10/13/2014 – Tune out the noise

noisy When the markets go down, it seems everyone and their dog has an opinion. There’s a well known saying about opinions and certain orifices that I don’t care to repeat, but the phrase “hated bull market” still seems to be holding true, with any remote pull back resulting in yells from on high of the impending market implosion. With the dot com bust and the financial crisis meltdown still fresh in many people’s minds, I understand the sentiment, but in the grand scheme of the markets, this “fear” is actually very unfounded in reality. The fact that there have been such hugh crashes within the past 15 years, makes it significantly less likely we see anything more than a 20% pullback if that.
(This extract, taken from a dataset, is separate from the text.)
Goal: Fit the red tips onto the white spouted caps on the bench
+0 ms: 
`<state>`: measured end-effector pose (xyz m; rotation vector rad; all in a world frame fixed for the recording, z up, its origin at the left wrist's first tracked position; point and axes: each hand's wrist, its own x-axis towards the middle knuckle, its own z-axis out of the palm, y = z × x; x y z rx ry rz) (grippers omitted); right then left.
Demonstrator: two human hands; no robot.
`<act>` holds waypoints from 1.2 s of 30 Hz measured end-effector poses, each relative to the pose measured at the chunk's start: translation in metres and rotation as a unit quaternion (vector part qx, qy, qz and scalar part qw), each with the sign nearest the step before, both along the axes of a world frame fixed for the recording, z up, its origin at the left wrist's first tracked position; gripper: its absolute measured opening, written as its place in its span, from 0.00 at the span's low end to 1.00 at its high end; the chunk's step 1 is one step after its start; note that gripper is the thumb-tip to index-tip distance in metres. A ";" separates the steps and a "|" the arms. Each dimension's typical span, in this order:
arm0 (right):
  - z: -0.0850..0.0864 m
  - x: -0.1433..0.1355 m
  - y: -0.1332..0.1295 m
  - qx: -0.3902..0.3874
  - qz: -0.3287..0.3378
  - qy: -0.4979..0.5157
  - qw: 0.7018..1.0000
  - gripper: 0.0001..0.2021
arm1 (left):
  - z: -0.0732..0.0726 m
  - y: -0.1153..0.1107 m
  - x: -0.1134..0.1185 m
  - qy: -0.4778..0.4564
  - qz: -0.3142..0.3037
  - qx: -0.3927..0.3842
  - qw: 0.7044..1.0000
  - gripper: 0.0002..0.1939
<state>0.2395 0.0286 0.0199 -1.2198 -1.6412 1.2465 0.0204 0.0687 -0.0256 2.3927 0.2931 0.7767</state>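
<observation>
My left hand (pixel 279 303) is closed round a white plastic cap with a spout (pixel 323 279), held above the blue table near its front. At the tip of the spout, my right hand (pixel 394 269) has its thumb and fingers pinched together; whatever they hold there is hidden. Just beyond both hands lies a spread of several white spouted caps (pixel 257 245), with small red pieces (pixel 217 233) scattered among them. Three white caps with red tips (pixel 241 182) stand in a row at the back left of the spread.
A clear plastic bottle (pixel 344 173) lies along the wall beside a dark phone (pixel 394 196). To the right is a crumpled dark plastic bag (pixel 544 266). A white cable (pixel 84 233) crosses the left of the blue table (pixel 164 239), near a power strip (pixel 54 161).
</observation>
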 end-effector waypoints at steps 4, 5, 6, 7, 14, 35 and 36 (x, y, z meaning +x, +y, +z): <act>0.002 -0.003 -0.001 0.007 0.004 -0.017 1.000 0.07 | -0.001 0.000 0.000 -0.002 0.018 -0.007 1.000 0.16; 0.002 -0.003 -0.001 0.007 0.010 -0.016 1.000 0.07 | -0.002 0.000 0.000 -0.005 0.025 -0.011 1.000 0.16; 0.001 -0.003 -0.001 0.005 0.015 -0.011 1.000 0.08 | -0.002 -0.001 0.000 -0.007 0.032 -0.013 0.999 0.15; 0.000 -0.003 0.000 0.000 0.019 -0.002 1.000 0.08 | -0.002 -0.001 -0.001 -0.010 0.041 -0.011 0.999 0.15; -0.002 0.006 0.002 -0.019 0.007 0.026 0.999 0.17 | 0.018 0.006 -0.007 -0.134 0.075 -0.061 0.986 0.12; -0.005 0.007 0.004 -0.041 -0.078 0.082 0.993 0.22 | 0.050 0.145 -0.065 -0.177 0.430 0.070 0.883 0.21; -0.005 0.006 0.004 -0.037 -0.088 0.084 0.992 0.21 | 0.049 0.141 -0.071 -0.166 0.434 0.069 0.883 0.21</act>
A lot of the articles you read and the resultant fear gripping headlines are a product of mass media adoption, and what will get the most readers to their websites. Fear is twice as strong an emotion as greed or euphoria by many measures, and the panic on the internet reinforces this premise. If you are an INVESTOR (especially long term), not to be confused with TRADER, then this “news” is really much ado about nothing. If your time frame is long, as the vast majority of investors should be, these minor setbacks should actually be reasons to cheer, you should be buying up stocks at the cheaper prices. If your time frame is so short that you are panicking over a 10 or 20 percent pullback, you are not an educated investor and/or you need to fire your money manager. You obviously have taken too much risk for your timeframe and should have a different investing strategy at whatever stage you are in. As for the vast majority of investors, the long term investors, the ones in their 20s, 30s and 40s that have a long term perspective… tune out the noise and stick to your strategy. Don’t be the schmuck that sells low and buys high.